The brush parts, and Steve Wiebe staggers out. The side of his face is crusted with a half-mask of blood. “Miriam,” he says. “Gabby . . .”
“Is she all right?”
“She . . . hit me with a rock.” He reaches for the top of his head with a ginger touch and winces. “Last thing I saw before passing out was the taillights of my car as it drove away.”
It feels now like she’s in free fall. She let this happen. As with so much, when Miriam intervenes against fate, it only lets fate sink its teeth in deeper. Over time, she learned to change that by killing those who would rob others of life—that seemed to break the circuit. But the Trespasser was right. You couldn’t kill it. You can’t kill the dead. So, what, then?
The realization hits her like a bullet to the head.
They’re nearly there—it’s nearly to Richard Beagle’s death. Never-Dick dies by Gabby’s hand. His time is almost up.
Gabby kills him. So, that’s where she’s going.
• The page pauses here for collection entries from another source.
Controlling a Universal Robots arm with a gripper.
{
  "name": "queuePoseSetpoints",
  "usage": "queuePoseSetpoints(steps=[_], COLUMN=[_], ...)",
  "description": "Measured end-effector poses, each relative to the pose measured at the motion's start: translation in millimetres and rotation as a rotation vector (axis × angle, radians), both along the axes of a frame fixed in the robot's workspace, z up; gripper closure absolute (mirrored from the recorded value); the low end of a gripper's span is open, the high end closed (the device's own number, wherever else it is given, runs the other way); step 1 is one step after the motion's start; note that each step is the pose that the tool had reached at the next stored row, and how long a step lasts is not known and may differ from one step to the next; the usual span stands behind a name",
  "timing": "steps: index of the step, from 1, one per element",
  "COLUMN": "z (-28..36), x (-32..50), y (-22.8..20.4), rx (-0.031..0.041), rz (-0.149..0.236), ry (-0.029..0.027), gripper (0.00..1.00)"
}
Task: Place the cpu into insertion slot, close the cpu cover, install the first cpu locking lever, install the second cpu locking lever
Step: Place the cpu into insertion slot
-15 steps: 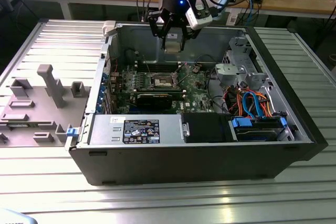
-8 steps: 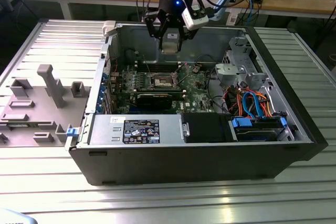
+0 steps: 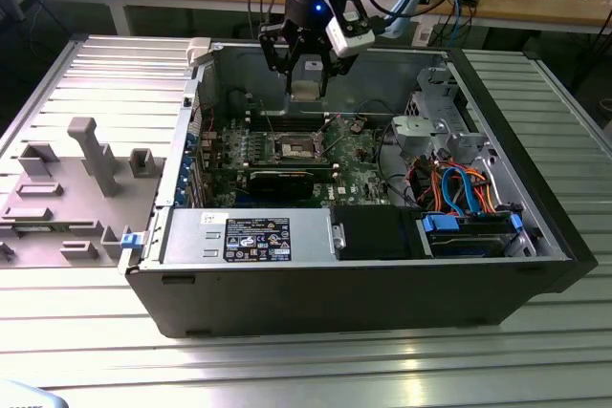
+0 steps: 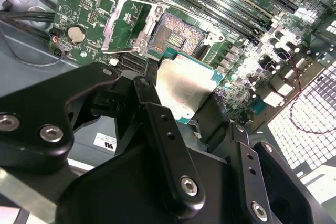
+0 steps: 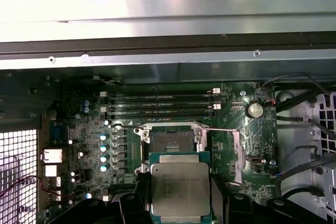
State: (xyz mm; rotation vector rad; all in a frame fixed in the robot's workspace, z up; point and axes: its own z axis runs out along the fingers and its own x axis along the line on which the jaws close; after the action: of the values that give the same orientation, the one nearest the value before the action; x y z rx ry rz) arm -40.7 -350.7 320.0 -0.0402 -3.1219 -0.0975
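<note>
The cpu is clamped in the jaws, hanging over the motherboard, at 12 o'clock from the bare insertion slot in the exterior view. The cpu cover is flipped open beside the slot.

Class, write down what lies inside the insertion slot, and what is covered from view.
Inside the insertion slot lies only its bare contact grid; no chip is seated. In the first wrist view, the cpu, clamped in the gripper, covers one edge.
</note>
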Motion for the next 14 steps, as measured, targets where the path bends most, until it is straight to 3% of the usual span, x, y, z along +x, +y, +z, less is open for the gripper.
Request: queuePoseSetpoints(steps=[14], z=[-0.3], x=[-0.1], y=[0.0], rx=[0.0001], rz=[-0.008], ry=[-0.0001], gripper=[0.45])
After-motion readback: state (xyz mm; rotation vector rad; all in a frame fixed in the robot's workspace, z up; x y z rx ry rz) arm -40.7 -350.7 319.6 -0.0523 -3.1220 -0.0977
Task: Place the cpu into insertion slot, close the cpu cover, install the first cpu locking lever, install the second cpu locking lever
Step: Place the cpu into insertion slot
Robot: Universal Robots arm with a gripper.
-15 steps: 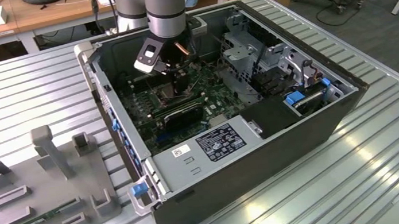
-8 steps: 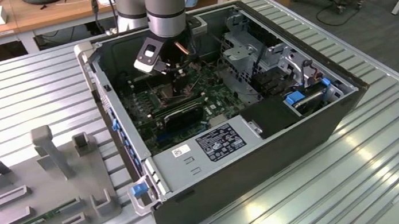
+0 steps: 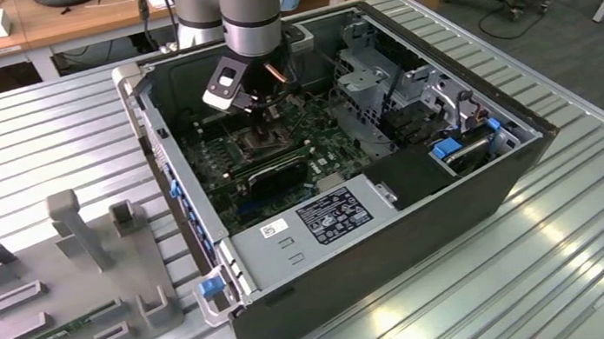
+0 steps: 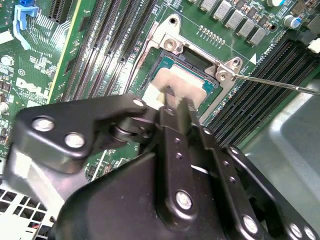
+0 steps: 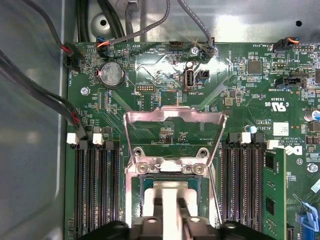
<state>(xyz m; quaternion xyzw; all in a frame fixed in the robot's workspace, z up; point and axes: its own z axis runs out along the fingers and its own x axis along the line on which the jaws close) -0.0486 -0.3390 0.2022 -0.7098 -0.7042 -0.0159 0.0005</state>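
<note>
Your cpu (image 5: 170, 190) lies flat in the insertion slot (image 4: 190, 61), pale metal top up. You can see it in both wrist views, square with the socket's dark edge where that edge shows. The cpu cover (image 5: 175, 116) is swung back off the socket on its hinge, so the green board (image 5: 165, 65) shows through its square cut-out. One thin wire locking lever (image 4: 280, 85) angles away from the socket's corner, out over the memory slots (image 4: 250, 95).

On writing: you've got white lettering beside almost every connector, a white barcode sticker (image 5: 280, 127) on the board, and a big printed label (image 3: 332, 216) on the power supply (image 3: 300, 240).

Now your gripper (image 5: 170, 207): the fingers (image 5: 158, 210) stand a narrow gap apart right over the cpu. The gap is much narrower than the chip, and nothing is clamped between them. I cannot tell whether the tips touch the metal top.

The gripper's black body hides the near half of the cpu and the socket in both wrist views. In the exterior view the arm reaches down into the open computer case (image 3: 404, 235), with the gripper (image 3: 260, 118) standing in front of the socket
</note>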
“I need you to go,” she tells Steve.
“Go where? We can go together, Miriam—”
“Not yet. Go, get a signal, use your phone—you still have it?”
He nods and holds it up.
“Good,” she says. “Go, get a signal, and call Guerrero. He’ll help us.”
“And what are you going to do?” he asks her.
She surveys the scene.
“I’m going to clean this up,” she lies.
EIGHTY-THREE
COUNTING WORMS
Once again, time is the enemy. Fate as the end, time as the road that leads there. All efforts to intervene have failed, and now Miriam sits, ten hours after waking up next to Abraham Lukauskis’s body—ten hours after losing Gabby to the very spirit she hoped to forbid from taking her—waiting for this fucking plane to take off.